Open Holt59 opened 5 years ago
Hi @Holt59
One possibility is that for some reason the port is taken for that environment. We start with port 5005 (worker_id=0) and increment from there. I would suggest trying different worker ids.
If that doesn't seem to be the issue, another thing to try would be to add a wait time between launching the environment. We've gotten reports that when launching too many Unity processes concurrently errors like this can occur.
@Holt59 you may be running out of GPU memory. I've only been able to run 2x16 locally (16 per gpu one is 1080 with 8gb other is a 1060 with 6gb).

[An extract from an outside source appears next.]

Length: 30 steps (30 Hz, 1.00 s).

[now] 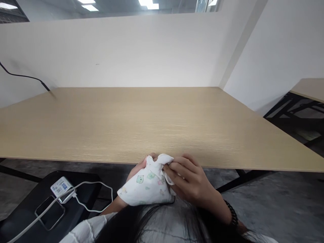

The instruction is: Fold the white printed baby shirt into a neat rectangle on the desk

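Both hands are at work on one soft white fabric piece with small pastel animal prints [149,187], which is up off any surface, between the hands and just on the wearer's side of the front edge of the pale wood-grain rectangular desk [141,125]. Left hand [136,169]: behind the fabric and largely covered by it; part of the hand shows along the upper left border, but cannot tell whether its fingers are spread or closed. Right hand [191,177]: fingers bent and bunched, tips pinching a twisted fold at the fabric's right side; a dark beaded bracelet [231,212] sits on that wrist. Step in hand, as judged: gathering or working the fabric's edge, left hand backing it, right hand doing the fine work. Next move, as judged, calls for a steady left hand behind the cloth and a firm fingertip grip on the fold, since limp fabric would likely slip or unroll if released. Surroundings: well to the left of the left hand, a black smooth seat [83,179] bears a small white box-shaped device with a printed label [61,187]; a thin white cable [91,182] loops from there toward the left forearm.
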Motion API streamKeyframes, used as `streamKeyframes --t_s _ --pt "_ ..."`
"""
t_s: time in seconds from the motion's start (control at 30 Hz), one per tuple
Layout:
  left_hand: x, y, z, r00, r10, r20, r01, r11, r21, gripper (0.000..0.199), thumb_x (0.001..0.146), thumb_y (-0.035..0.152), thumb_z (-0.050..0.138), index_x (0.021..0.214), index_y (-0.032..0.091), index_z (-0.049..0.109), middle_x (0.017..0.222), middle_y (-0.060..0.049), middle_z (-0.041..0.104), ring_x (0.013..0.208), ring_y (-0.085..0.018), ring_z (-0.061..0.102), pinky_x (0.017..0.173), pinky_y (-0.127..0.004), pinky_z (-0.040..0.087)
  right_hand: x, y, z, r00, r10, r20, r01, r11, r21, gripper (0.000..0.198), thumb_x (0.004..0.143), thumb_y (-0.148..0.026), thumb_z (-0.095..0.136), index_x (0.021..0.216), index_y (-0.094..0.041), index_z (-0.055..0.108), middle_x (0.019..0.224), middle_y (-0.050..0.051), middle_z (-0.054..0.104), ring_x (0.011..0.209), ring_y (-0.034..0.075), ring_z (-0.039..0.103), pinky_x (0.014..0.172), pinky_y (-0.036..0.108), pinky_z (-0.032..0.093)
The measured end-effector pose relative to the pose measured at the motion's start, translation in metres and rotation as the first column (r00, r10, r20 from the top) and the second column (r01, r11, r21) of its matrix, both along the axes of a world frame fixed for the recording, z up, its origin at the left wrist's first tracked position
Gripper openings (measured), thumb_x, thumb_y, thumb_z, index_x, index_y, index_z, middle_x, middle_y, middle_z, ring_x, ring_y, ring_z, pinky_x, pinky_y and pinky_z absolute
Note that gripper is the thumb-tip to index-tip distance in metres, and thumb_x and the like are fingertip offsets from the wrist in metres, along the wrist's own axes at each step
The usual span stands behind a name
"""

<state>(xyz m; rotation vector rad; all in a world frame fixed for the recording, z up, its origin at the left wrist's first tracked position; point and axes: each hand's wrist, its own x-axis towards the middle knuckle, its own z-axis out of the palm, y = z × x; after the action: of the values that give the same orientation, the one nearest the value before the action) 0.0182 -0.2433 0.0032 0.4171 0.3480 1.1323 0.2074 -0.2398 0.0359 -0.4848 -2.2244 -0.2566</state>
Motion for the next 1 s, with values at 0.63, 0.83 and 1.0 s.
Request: streamKeyframes --t_s 0.63,0.83,1.0 --pt "-0.005 -0.005 -0.004 0.997 -0.065 0.041 0.063 0.996 0.061 0.021 0.083 0.030 0.075 0.086 0.013 0.064 0.080 0.000 0.065 0.072 -0.013 0.065 0.072 -0.023 0.054 -0.001 -0.003 -0.005 0.934 0.022 -0.357 -0.155 0.924 -0.349 0.038 0.085 -0.007 0.068 0.120 -0.021 0.059 0.100 0.008 0.072 0.089 0.017 0.069 0.076 0.028 0.057" --pt "-0.004 -0.004 -0.002 0.993 -0.069 0.095 0.066 0.997 0.036 0.017 0.082 0.028 0.075 0.087 0.013 0.068 0.083 -0.001 0.067 0.076 -0.013 0.066 0.076 -0.023 0.054 -0.002 -0.001 -0.003 0.941 0.047 -0.335 -0.136 0.960 -0.245 0.037 0.083 -0.007 0.070 0.117 -0.020 0.061 0.093 0.007 0.074 0.083 0.018 0.070 0.072 0.030 0.060" --pt "-0.007 -0.005 -0.010 0.999 -0.038 0.030 0.038 0.999 -0.004 0.019 0.081 0.030 0.077 0.089 0.014 0.070 0.080 -0.001 0.068 0.075 -0.015 0.067 0.076 -0.025 0.055 -0.006 -0.002 -0.005 0.939 0.040 -0.343 -0.109 0.977 -0.184 0.037 0.081 -0.005 0.071 0.115 -0.018 0.062 0.090 0.006 0.075 0.081 0.018 0.071 0.072 0.030 0.061"
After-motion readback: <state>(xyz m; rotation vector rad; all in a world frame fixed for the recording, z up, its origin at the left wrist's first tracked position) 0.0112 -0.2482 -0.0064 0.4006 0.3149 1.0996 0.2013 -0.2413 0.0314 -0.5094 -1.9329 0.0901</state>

In the large scale curiosity paper they stated they where only able to get 40 unity environments running (I can't remember if it was a 4 or 8 gpu)
Also, I use a sec delay between launching each unity instance
@awjuliani I've already checked the port, I'll try to add a delay between launch.
@Sohojoe I've a 12G K80 and I am only starting environment, no extra algorithms. And as I said, the GPU memory consumption (nvidia-smi
) is nowhere near the its limit. I'll check the delay between the launch.
@Holt59 - did you get around this? I found that some ports are in use on my PC and so did a hardcoded hack to skip them
@Sohojoe — I did not solve this but I did not look that much into it because I faced other ones... I checked the ports on my computer, and I had nothing running on these, so I don't think that was the issue.
I tried to launch 100 environments I got a
UnityTimeoutException
when creating the 66th one. I checked multiple times and the exception always occurs on the 66th instantiation.I am using gcloud with a K80 GPU and the memory usage is less than the available memory.